Última noche en el Soho (Edgar Wright, 2021) es una delicia que, sin duda, será una de las bombas de estas fiestas. La gran mayoría de medios han situado la acción en el Londres del Swinging London, lo que es un error, pues si bien se desarrolla en aquella época, refleja otro tipo de ambiente nocturno, muy alejado del brillo kaleidoscópico y Pop-Art que tanto idolatran sus protagonistas Eloise (Thomasin McKenzie) y Sandie (Anya Taylor-Joy), la fantasmal presencia del pasado que, al igual que Eloise, fue a Londres buscando brillo y encontró sombras. Mediante la fantasmal presencia de Sandie será como Eloise aprenderá que no puede idealizar el pasado dejándose cegar tan solo por su resplandor, pues tras él conviven las tinieblas. El Londres que muestra el film es un fiel reflejo del original, que tuvo en el Soho uno de sus epicentros, con locales como el Marquee, Ronnie Scott’s y Flamingo (cuya marquesina se ve fugazmente), frecuentados por los Mods con sus brillantes Scooters y los grupos que, más tarde, formarían parte de todo aquel universo, bastante comercial y ya cercano al mainstream, que dio en llamarse Swinging London. Un universo que convivía con el de cabarets y locales de mala nota que protagoniza Última noche en el Soho, frecuentados por prostitutas, clientes con sus chulos, repletos de vicio y sueños rotos y en los que los ecos del Pop-Art y de ese Londres joven y moderno estaban totalmente ausentes. De ahí que la banda sonora se nutra, principalmente, de canciones standards de la época pero musicalmente mainstream (Cilla Black, Dusty Springfield o Sandie Shaw), dejando a los grandes grupos como
The Kinks o The Who de fondo, como la música de la idealizada época que escucha la protagonista en sus modernos auriculares.
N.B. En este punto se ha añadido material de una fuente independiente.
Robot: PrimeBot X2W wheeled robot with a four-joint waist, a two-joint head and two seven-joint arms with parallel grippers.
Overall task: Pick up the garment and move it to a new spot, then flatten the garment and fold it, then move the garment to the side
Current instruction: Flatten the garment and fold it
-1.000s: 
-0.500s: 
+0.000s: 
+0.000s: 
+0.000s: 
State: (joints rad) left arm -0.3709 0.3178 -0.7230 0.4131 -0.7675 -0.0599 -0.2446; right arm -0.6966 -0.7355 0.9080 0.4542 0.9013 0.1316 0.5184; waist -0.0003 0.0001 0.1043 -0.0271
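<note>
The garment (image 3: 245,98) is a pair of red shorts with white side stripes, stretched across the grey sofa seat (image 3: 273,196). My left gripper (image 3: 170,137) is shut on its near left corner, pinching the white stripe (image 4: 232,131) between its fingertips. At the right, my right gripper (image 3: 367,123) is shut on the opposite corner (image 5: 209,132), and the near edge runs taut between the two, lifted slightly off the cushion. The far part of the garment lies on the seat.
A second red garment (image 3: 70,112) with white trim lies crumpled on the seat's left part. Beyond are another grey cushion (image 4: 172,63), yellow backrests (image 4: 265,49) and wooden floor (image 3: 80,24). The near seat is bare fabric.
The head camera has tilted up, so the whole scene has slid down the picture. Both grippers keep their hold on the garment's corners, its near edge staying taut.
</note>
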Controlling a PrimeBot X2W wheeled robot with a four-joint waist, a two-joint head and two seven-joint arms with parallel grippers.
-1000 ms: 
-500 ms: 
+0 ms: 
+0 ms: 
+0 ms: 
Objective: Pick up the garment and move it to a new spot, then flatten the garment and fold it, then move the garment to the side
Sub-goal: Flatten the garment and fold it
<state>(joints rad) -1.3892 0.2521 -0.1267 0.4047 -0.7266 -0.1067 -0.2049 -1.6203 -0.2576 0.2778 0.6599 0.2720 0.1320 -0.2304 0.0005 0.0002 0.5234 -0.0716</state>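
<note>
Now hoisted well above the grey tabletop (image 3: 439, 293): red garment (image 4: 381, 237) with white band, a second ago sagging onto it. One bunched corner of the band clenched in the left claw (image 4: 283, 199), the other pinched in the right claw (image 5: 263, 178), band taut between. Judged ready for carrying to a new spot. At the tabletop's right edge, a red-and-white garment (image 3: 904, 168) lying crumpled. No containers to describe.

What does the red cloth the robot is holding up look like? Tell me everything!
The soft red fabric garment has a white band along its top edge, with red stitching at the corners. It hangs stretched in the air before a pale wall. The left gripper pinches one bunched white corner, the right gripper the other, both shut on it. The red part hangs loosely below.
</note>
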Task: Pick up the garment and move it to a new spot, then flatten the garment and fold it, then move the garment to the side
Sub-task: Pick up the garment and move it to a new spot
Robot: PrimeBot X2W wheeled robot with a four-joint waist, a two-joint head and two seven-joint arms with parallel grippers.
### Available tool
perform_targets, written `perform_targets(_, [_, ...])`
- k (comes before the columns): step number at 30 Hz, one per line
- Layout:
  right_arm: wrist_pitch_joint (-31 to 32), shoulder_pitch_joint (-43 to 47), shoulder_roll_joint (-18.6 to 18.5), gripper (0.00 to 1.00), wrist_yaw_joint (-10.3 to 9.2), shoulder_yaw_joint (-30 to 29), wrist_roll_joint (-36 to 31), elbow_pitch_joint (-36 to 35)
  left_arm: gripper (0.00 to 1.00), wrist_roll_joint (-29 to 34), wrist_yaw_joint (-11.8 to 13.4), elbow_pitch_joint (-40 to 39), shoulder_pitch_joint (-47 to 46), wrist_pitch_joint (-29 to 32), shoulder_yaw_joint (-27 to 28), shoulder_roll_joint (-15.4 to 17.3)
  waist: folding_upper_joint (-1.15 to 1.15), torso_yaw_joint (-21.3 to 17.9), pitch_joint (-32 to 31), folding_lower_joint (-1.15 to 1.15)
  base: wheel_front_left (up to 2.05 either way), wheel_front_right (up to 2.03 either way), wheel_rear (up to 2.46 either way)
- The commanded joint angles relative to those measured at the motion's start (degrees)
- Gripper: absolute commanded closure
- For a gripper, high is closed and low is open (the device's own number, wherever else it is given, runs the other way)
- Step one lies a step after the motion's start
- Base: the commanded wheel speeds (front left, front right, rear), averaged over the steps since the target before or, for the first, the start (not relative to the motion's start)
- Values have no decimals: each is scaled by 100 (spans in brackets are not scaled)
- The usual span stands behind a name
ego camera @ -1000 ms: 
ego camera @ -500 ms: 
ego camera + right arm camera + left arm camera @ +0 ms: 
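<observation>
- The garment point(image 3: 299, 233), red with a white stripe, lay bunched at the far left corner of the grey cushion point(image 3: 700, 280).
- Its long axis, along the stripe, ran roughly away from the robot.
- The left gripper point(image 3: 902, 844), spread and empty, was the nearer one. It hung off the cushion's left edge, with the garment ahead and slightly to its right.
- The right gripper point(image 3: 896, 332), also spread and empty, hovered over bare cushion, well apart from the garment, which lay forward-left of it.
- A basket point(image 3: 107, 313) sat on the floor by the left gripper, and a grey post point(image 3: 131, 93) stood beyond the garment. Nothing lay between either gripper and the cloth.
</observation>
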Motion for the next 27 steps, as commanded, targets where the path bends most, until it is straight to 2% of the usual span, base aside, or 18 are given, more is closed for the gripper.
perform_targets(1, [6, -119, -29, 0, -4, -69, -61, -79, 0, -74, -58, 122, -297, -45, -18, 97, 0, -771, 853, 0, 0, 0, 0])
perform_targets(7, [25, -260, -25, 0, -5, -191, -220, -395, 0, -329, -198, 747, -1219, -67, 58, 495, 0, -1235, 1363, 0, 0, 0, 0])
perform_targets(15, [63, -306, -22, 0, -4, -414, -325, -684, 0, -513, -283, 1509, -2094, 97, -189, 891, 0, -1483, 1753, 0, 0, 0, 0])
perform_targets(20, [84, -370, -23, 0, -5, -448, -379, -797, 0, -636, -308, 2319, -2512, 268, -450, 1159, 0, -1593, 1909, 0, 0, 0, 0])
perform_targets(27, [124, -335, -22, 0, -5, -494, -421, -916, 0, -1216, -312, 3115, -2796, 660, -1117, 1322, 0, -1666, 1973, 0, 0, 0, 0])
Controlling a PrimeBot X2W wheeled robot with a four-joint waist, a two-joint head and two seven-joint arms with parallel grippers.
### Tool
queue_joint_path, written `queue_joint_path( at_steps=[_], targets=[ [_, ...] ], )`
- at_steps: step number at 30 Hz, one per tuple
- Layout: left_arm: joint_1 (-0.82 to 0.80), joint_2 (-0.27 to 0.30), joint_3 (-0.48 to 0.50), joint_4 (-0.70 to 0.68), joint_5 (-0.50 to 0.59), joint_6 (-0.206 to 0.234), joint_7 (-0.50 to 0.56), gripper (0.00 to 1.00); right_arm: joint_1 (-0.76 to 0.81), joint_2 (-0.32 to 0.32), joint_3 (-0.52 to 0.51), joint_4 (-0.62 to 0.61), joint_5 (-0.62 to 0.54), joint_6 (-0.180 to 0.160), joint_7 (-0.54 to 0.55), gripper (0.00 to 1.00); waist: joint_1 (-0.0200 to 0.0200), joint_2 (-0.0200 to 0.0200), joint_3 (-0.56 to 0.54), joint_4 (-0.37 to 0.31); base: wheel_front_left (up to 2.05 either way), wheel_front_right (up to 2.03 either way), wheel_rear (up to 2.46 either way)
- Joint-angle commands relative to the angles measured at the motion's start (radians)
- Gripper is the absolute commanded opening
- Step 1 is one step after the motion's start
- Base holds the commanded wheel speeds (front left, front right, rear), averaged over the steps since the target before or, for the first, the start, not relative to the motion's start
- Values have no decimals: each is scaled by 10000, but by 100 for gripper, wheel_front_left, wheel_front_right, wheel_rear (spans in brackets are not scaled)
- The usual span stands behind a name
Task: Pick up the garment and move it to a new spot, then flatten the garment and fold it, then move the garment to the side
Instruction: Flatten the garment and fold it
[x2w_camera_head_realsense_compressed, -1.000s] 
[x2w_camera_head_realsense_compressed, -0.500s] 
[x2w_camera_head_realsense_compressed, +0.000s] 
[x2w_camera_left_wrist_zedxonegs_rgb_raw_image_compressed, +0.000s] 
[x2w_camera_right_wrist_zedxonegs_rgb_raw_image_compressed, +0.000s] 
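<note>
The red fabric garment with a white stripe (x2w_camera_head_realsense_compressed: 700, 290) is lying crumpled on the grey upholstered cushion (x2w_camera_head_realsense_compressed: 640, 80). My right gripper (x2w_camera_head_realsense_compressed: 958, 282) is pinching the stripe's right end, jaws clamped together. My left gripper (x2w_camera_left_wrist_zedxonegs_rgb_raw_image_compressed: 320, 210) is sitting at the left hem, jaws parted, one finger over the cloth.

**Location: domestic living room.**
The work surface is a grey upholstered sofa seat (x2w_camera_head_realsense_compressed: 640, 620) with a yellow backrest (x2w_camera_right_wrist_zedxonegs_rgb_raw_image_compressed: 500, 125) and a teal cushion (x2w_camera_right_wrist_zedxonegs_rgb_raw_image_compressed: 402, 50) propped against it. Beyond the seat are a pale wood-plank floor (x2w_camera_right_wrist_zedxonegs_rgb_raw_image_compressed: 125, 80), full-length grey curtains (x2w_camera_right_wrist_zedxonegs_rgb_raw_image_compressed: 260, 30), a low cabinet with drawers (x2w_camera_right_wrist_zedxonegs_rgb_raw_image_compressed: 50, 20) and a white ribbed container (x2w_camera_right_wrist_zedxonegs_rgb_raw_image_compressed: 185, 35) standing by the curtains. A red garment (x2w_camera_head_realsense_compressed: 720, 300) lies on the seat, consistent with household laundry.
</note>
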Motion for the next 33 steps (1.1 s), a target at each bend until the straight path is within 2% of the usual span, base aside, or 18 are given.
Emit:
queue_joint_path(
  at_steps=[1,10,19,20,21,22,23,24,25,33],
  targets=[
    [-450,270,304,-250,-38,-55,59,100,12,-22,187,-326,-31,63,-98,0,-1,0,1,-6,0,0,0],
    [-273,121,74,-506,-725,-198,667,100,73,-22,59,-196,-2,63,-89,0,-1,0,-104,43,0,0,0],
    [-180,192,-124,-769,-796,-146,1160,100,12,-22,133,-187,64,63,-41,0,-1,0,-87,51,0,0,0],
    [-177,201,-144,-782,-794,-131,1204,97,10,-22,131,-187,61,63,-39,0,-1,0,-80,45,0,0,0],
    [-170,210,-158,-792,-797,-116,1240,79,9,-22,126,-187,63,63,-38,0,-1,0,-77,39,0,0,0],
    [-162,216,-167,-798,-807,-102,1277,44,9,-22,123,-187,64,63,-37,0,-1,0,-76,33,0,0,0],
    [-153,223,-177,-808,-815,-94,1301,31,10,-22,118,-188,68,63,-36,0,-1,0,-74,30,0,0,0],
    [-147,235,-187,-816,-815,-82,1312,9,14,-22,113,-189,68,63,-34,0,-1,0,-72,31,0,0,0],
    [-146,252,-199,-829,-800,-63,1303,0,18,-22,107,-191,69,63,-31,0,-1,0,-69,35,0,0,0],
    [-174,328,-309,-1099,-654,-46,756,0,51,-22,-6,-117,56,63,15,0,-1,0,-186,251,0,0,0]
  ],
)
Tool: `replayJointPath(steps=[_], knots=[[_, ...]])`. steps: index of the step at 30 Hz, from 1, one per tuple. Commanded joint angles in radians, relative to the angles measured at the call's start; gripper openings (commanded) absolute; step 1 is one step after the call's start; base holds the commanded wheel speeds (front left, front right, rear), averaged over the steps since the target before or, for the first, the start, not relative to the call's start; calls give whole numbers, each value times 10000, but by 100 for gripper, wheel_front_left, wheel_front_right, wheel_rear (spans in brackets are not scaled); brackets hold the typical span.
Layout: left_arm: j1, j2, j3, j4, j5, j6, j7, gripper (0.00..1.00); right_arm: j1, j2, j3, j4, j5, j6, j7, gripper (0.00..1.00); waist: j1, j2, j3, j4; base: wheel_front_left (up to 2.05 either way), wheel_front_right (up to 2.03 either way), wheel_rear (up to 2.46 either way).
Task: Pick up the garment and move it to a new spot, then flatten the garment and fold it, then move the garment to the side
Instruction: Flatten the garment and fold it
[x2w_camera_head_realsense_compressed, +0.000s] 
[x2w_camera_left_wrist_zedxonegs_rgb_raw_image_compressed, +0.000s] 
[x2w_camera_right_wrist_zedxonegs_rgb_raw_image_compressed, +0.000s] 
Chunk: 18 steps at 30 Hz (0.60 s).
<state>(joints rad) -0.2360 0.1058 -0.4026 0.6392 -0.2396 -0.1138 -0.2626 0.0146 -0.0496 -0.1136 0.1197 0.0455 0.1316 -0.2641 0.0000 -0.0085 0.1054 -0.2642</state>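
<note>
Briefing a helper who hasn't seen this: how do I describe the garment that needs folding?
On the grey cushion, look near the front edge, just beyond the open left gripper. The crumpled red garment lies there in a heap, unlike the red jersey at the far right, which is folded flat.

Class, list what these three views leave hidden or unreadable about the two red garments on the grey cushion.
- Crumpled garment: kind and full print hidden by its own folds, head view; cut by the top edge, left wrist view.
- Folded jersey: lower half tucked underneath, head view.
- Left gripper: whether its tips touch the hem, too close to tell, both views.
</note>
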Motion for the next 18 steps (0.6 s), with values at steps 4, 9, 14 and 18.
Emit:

Dejando aparte este error, del que no es culpable el director, sino la costumbre de algunos periodistas de repetir como loros lo que leen, Última noche en el Soho es una película impecablemente ambientada y muy bien narrada. Una fantasía situada entre dos épocas que terminarán mezclándose. Plena de intriga, horror, sordidez, bajos fondos, denuncia social y también glamour, mucho glamour personalizado en la estupenda Anya Taylor-Joy, que se atreve incluso a interpretar una sobrecogedora versión de Downtown, el éxito de Petula Clark.
Edgar Wright, viejo conocido del aficionado gracias a estupendas comedias como Zombies Party (2004) y Bienvenidos al fin del mundo (The World’s End, 2013), o la más reciente, Baby Driver (2017), ha tenido el detalle de contar con dos de las estrellas originales de aquel Swinging London de los sesenta, los actores Terence Stamp y Diana Rigg, recientemente fallecida y que como la agente Emma Peel revolucionó, entre 1965 y 1968, el mundo de la televisión junto a Patrick Macnee con la serie Los Vengadores (The Avengers). A ella ha dedicado Edgar Wright el que es el último trabajo de la actriz, que con su papel en Última noche en el Soho, se despide por todo lo alto.
La película, quizás la mayor sorpresa cinematográfica que ha deparado este 2021, llega a los cines españoles tras su paso por el Festival Internacional de Cine de Venecia, el Festival de Cine de Sitges, y tras haber ganado el premio del público al mejor largometraje en la Semana de Cine Fantástico y de Terror de San Sebastián.